### Task to complete
When you find the word "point" in a line of the entries, please copy the whole line.

[Recorded data]
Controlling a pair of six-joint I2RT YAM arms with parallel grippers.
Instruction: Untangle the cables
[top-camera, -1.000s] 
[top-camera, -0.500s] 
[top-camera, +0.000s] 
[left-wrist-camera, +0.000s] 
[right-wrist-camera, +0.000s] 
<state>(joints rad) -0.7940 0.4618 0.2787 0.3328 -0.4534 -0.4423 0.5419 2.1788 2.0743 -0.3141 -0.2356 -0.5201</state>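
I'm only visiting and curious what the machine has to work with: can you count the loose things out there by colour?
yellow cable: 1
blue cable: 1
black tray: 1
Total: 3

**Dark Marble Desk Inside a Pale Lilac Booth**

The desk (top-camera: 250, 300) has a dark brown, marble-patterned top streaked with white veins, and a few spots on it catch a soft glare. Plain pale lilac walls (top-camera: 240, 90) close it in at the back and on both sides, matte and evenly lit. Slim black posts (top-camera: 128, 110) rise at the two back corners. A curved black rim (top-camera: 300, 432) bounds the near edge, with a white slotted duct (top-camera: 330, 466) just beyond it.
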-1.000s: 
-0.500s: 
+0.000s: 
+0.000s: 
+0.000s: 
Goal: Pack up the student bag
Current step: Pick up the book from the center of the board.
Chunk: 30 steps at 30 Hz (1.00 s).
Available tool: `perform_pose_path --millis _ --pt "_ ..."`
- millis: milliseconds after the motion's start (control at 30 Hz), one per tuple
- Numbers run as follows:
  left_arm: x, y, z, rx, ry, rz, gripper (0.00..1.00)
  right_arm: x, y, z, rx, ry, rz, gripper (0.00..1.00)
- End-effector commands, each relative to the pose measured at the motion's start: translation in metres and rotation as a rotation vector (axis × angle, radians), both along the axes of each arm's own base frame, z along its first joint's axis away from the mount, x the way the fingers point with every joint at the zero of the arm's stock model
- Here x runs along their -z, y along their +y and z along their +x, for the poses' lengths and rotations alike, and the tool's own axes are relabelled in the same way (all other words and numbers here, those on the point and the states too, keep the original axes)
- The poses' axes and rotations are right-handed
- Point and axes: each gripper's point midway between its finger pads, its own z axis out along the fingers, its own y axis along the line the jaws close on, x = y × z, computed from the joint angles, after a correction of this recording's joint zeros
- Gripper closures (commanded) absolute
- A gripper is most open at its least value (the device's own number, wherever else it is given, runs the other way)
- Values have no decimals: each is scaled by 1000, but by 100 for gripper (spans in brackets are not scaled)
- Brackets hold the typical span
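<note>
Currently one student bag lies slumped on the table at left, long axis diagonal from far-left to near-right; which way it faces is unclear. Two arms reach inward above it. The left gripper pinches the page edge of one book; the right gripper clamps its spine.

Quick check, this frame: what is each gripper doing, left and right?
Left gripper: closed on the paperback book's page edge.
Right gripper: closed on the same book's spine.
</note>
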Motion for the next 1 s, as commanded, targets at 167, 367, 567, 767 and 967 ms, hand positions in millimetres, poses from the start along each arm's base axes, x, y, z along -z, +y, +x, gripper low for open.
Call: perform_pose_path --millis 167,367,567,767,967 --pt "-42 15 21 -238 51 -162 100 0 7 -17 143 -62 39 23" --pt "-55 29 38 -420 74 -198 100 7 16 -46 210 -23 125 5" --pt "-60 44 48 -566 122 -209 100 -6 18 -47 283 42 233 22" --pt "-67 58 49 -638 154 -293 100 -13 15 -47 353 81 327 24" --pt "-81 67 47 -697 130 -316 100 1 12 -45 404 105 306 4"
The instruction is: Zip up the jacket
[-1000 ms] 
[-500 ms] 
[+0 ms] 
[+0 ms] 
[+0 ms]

### Written answer
- End-effector commands, each relative to the pose measured at the motion's start: translation in metres and rotation as a rotation vector (axis × angle, radians), both along the axes of each arm's own base frame, z along its first joint's axis away from the mount, x the way the fingers point with every joint at the zero of the arm's stock model
- Here x runs along their -z, y along their +y and z along their +x, for the poses' lengths and rotations alike, and the tool's own axes are relabelled in the same way (all other words and numbers here, those on the point and the states too, keep the original axes)
- Point and axes: each gripper's point midway between its finger pads, its own z axis out along the fingers, its own y axis along the line the jaws close on, x = y × z, computed from the joint angles, after a correction of this recording's joint zeros

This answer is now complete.